Web 2.0’ın yayınlanmasından önce web 1.0, açık kaynaklardan biriydi. “Ana Akım Medya” gibi bilginin üretildiği değil tüketildiği ve ne servis edilirse onun tüketilme zorunluluğu olan bir kaynaktı. Yani TV’lerde, basılı ve yazılı medya ürünlerinde ne yazılırsa sadece onu tüketebiliyordu kullanıcılar. 

Ancak web 2.0’ın yayınlanması ve yaygınlaşması ile o tüketiciler artık bilgi üreten kısıma geçtiler. Dünya üzerinde 4,6 milyardan fazla insanın girip – kullanabildiği web 2.0 üzerinden çoğunlukla sosyal medya ve çeşitli uygulamaları kullanarak yazılmış metinler, sosyal medya verileri, kolay yüklenebilen ses ve görüntü dosyaları ile devasa bir kaynak yaratılmaya / oluşmaya başladı. Web 2.0’ı kullanan bu 4,6 milyar insanın, 4,3 milyarı sosyal medya kullanmakta ve 4,3 milyar sosyal medya kullanıcısının 4,1 milyarı mobil cihazlarla bağlanmaktadır. Ve bu anında bağlantı ise anlık veri oluşmasına ve akıp gitmesine sebep olmaktadır. Buna göre Dünya üzerinde 1 dakikada, facebook kullanıcıları 147.ooo görsel yüklemekte, Instagram’da 347.ooo hikâye oluşturulup yayınlanmakta, Twitter’a 32o yeni kullanıcı kaydolmakta, TikTok 27o4 mobil cihaza indirilmekte, Youtube’a 5oo saatlik video yüklenmekte ve LinkedIn’de 7o.ooo iş başvurusu yapılmaktadır. Ve evet tüm bunlar şuan arkamızda kalan 1 dakika içinde yapılmıştır. 

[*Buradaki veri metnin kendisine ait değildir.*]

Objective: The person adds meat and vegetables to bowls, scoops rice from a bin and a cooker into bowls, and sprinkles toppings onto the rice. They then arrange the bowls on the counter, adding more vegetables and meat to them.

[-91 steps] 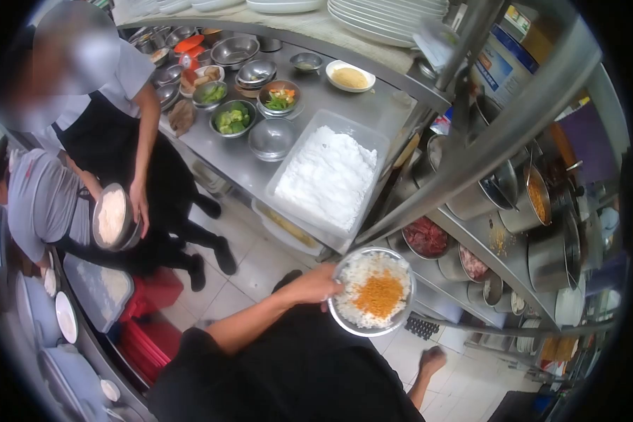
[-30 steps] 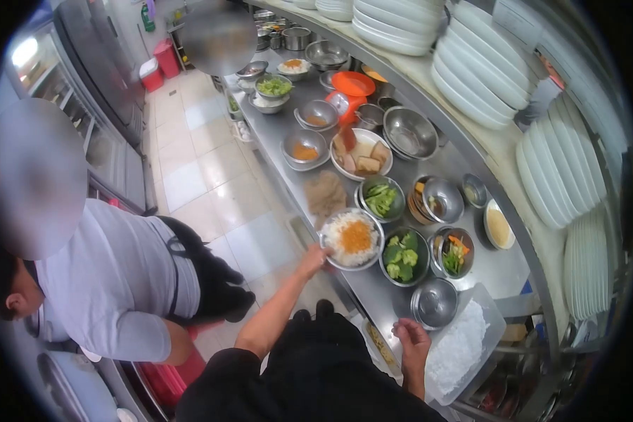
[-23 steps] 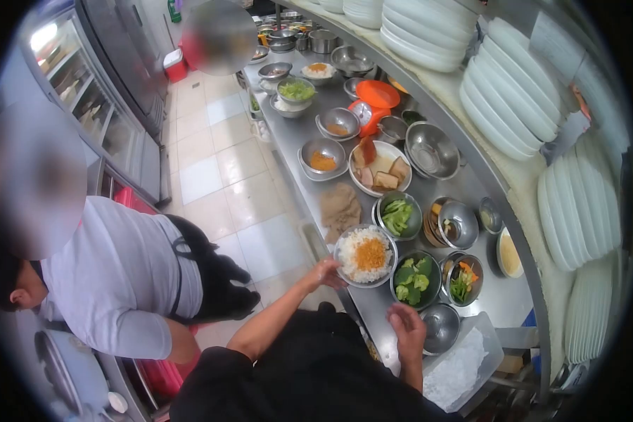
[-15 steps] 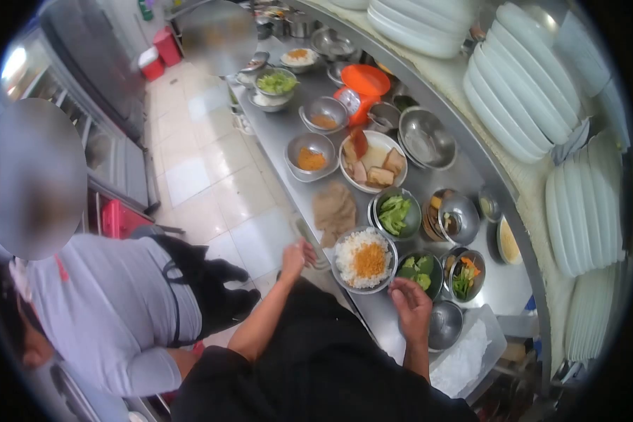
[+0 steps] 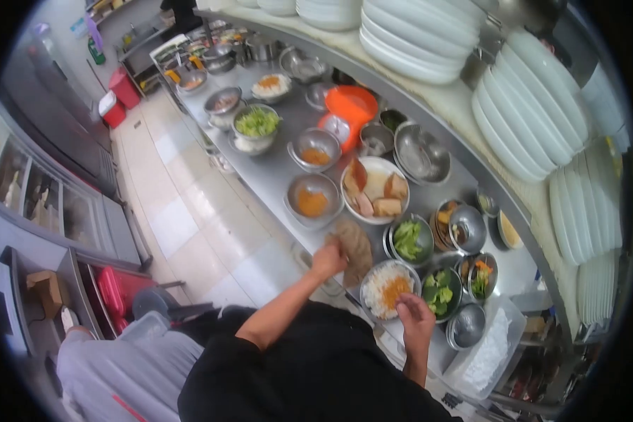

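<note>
A steel bowl of white rice with an orange crumbly topping [image 5: 378, 290] sits at the near edge of the counter. My right hand [image 5: 418, 321] is over its right rim, fingers curled together at the topping; whatever they may hold is hidden. To the left, my left hand [image 5: 329, 260] has its fingers closed at the edge of a crumpled brown cloth [image 5: 354, 246] lying on the counter. Beside the rice stand a bowl of broccoli [image 5: 439, 294] and a bowl of green leaves [image 5: 406, 239].
Two bowls of orange crumbs, one nearer [image 5: 311, 202], stand farther left by a plate of meat chunks [image 5: 387, 207]. An orange scale [image 5: 350, 105] is behind. Stacked white plates [image 5: 527, 105] fill the shelf. A co-worker's grey shirt [image 5: 130, 366] is at lower left.
My left hand has moved from beside the counter onto the brown cloth. My right hand has come farther over the rice bowl. The view has shifted, and the co-worker appears lower.
</note>
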`<state>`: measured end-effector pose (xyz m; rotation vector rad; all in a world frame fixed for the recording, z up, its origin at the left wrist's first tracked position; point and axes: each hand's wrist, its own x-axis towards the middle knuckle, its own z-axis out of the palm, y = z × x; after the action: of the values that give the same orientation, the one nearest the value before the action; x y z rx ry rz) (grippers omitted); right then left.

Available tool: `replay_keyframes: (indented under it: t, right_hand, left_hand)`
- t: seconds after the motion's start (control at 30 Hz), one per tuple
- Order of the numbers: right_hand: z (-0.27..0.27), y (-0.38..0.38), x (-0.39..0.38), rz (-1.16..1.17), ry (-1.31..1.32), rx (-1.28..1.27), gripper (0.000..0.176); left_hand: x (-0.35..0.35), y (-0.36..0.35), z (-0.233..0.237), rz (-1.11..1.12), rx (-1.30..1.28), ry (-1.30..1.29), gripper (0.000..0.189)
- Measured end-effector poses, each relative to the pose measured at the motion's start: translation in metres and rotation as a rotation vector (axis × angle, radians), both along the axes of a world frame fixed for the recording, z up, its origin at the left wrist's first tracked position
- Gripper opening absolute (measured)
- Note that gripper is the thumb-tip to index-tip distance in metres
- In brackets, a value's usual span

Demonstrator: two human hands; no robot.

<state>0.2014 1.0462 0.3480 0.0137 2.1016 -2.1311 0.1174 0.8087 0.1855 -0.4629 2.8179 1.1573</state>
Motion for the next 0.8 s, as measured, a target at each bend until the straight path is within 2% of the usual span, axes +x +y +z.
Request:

 “Açık Kaynak” denilen beslenme ve veri toplama yatakları ile sosyal medya ve web 2.0 tabanlı kaynakların arasında da bu istatistiklere göre ciddi farklar ortaya çıkmış hatta kavramsal olarak bile birbirinden ayrılmaya başlamıştır dersek sanırım yanlış bir iddiada da bulunmuş olmayız. 

Bu büyük verinin, sosyal medyaya girmesi ve akışkan bir hale gelmesi ile oluşan datalarında doğruluğu ve kalitesi de ne yazık ki artan hacmine göre ters orantılı bir durumda azalma eğilimine girmiştir. Yayınlanan verinin doğruluğunu değiştiren birçok parametre de doğal bir süreç sonrasında ortaya çıkmaktadır. Hatalı üretilmiş, bir müdahale ile değiştirilmiş, güncelliğini kaybetmiş, üreticinin hayal gücünün bir ürünü olmuş ve hatta belirli bir amaç için laboratuvar ortamında bilinçli olarak yanlış oluşturulmuş bir veri olabilir. 

Bunu ayırt etmek, bunu fark etmek hatta bunları anında elemine ederek doğru ve geçerli veriyi bulmak / yakalamak ise kesinlikle istihbarat servisinin kadro ve teşkilat kalitesi ile kullandığı teknolojiye göre değişmektedir. 

Gürül gürül akan bir nehirde altın aramaya benzer basit olarak bu yürüyüş ve işleyiş türü. Ve sizin altın arayan ekibiniz ne kadar kaliteliyse altına da, altın gibi gözüken çakıla da hatta sıradan bir taş parçasına da ulaşma kalibrasyonunuz da o kadar farklılaşır.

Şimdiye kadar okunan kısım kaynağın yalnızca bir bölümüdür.